[Data items]
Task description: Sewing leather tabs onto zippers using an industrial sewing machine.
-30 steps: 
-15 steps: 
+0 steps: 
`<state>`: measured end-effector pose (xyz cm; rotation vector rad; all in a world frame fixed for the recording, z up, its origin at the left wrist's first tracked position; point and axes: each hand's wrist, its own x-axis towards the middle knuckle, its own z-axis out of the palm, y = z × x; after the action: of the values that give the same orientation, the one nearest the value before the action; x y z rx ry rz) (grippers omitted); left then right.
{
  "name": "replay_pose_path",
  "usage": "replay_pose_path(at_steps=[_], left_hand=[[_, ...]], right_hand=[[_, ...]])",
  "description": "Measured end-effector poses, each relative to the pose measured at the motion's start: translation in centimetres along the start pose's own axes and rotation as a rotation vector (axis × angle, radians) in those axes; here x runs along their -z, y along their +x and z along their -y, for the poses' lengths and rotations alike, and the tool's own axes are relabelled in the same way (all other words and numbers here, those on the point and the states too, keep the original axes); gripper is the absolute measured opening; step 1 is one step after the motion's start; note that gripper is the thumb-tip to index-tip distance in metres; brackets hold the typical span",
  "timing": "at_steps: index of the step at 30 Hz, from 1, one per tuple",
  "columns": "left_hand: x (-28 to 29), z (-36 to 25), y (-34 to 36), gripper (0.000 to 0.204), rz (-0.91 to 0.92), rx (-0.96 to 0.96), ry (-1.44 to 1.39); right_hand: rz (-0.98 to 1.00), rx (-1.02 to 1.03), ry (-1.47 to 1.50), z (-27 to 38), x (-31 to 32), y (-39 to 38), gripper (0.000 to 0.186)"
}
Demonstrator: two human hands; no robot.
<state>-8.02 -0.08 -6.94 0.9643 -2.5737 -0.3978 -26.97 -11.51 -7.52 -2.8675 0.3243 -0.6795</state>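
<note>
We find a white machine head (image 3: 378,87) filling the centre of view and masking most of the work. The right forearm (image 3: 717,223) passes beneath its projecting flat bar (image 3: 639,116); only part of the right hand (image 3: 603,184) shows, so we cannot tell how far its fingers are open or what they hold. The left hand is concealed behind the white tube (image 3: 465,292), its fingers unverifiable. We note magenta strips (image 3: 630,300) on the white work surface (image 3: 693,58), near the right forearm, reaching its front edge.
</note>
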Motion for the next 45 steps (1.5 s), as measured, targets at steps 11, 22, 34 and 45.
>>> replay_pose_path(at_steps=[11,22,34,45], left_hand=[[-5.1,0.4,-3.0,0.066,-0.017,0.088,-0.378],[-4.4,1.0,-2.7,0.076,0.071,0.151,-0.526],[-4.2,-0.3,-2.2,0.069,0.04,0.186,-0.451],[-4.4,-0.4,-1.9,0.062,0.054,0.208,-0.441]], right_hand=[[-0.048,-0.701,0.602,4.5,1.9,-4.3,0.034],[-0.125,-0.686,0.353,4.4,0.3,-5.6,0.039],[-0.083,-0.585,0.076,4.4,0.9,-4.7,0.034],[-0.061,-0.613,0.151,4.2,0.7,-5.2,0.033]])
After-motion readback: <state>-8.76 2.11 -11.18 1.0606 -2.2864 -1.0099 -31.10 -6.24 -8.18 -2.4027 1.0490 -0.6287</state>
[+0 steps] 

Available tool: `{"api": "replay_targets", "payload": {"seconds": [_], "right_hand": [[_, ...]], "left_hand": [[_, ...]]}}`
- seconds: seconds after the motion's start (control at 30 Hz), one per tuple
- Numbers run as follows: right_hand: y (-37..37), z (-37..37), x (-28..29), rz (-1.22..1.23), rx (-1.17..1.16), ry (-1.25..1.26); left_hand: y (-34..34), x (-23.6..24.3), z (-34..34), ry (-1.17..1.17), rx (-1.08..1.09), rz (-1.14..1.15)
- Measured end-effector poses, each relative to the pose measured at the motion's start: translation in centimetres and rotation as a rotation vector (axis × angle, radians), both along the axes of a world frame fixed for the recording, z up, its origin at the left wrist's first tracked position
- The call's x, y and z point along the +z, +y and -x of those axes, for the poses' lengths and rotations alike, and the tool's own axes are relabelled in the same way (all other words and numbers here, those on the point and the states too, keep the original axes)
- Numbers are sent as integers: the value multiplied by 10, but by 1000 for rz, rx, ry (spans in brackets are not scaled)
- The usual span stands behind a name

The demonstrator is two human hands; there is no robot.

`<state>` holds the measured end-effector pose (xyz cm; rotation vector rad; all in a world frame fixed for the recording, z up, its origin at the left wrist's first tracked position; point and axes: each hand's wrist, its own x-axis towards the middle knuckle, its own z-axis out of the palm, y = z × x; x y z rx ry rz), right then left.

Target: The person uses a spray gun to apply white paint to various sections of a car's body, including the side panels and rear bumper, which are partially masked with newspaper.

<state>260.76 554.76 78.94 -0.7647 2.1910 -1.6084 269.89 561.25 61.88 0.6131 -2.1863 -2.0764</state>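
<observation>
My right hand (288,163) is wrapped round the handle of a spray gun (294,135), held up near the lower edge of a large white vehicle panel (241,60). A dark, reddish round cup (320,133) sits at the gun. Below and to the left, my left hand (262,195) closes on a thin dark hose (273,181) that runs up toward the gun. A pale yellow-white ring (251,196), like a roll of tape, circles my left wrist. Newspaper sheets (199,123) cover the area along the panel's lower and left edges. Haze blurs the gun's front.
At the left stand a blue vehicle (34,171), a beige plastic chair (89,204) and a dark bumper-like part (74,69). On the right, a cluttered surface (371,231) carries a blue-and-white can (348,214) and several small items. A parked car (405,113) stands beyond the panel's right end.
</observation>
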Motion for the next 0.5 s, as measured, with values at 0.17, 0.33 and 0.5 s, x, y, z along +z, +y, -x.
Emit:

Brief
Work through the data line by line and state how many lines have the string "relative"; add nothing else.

Answer to this exercise
2